I have only to add that the present edition has had the benefit of my careful revision. All that I can do towards making the book worthy of the reader’s continued approval has now been done.

W. C.

May, 1871.

PROLOGUE The Storming of Seringapatam (1799) (#ulink_2c4729bb-83ae-53d6-bd6c-778188cb0f65)Extracted from a Family Paper

1

I address these lines written in India—to my relatives in England.

My object is to explain the motive which has induced me to refuse the right hand of friendship to my cousin, John Herncastle. The reserve which I have hitherto maintained in this matter has been misinterpreted by members of my family whose good opinion I cannot consent to forfeit. I request them to suspend their decision until they have read my narrative. And I declare, on my word of honour, that what I am now about to write is, strictly and literally, the truth.
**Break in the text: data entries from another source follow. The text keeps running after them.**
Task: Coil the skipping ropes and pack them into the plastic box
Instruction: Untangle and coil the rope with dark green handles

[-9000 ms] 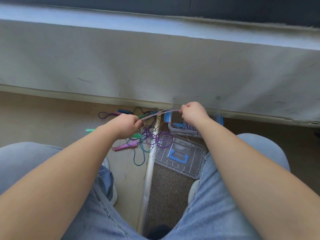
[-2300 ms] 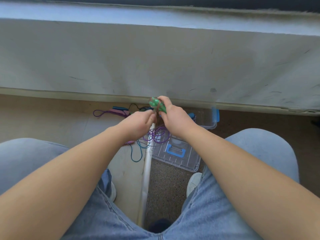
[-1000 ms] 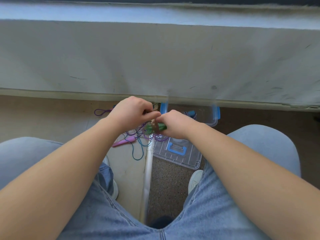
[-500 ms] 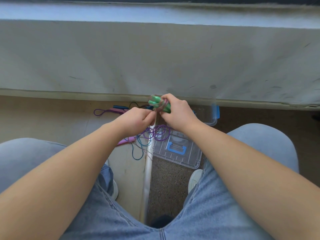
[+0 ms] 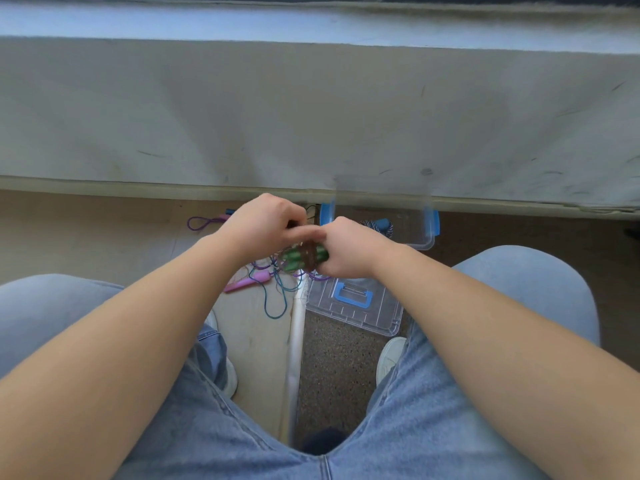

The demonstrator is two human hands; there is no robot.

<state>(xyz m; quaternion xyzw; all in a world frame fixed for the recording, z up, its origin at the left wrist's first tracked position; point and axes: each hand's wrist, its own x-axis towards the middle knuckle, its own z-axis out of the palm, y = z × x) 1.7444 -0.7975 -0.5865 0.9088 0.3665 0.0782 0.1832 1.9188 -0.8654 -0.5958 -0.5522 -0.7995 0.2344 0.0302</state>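
Observation:
My right hand [image 5: 349, 247] grips a pair of green skipping-rope handles [image 5: 296, 259] lying sideways, with brown rope [image 5: 309, 256] wound round them. My left hand [image 5: 263, 223] is curled just above, pinching the rope at the handles. Both hands hover over a tangle of purple and teal ropes [image 5: 273, 289] with a pink handle [image 5: 246, 281] on the floor. The clear plastic box [image 5: 424, 242] with blue latches stands behind my right hand by the wall and holds a blue-and-white coiled rope [image 5: 379, 226].
The box's clear lid [image 5: 356, 308] with a blue handle lies flat on the dark floor in front of the box. A pale floor strip [image 5: 294, 348] runs between my knees. A purple rope loop [image 5: 201, 223] lies left, near the grey wall [image 5: 311, 116].
The green handles dropped from upright near the wall to lying sideways lower down. My left hand rose over them, carrying the rope around; more brown rope wraps the handles.

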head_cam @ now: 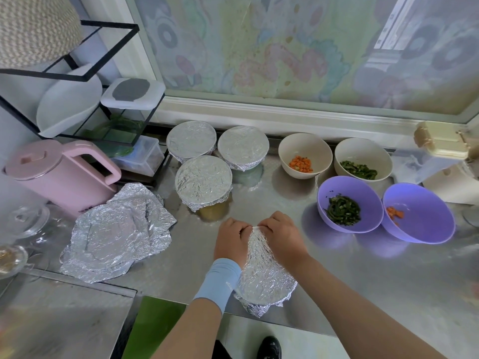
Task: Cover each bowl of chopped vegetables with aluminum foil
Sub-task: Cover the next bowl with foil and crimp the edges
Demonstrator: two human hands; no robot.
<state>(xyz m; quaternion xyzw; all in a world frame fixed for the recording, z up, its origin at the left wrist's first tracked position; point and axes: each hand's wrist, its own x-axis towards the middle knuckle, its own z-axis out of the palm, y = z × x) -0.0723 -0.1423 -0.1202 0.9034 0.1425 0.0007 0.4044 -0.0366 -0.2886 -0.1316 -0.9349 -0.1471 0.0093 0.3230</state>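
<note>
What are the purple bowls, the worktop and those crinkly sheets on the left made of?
The purple bowls look like plastic: even colour, soft satin sheen. The worktop seems to be brushed stainless steel: grey, with blurred reflections of the bowls. The crinkly sheets are aluminium foil: bright silver, finely creased, with round pressed outlines.

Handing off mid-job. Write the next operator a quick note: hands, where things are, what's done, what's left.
Left hand and right hand both pinch the raised far edge of the foil sheet, moulded over a round form, likely a bowl, at the counter's near edge.
Done: back-left bowl, back-right bowl, front bowl, all foil-covered.
Left: crimp this sheet, then cover cream carrot bowl, cream greens bowl, purple greens bowl, purple carrot bowl.
Spare foil stack lies at left.
</note>
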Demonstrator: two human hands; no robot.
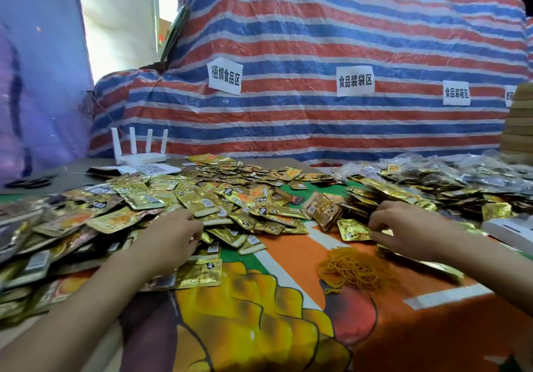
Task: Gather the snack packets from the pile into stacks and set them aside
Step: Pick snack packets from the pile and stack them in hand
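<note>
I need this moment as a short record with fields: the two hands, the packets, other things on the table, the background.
left hand: fingers curled down into the packet pile; grip unclear
right hand: pinches the edge of a single packet
rubber bands: loose heap on the table cover, near the right hand
router: white, behind the pile
background: striped tarp with paper labels

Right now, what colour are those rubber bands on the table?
The rubber bands are orange-yellow; head view.
</note>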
The private difference between my cousin and me took its rise in a great public event in which we were both concerned—the storming of Seringapatam, under General Baird, on the 4th of May, 1799.

In order that the circumstances may be clearly understood, I must revert for a moment to the period before the assault, and to the stories current in our camp of the treasure in jewels and gold stored up in the Palace of Seringapatam.

2

One of the wildest of these stories related to a Yellow Diamond—a famous gem in the native annals of India.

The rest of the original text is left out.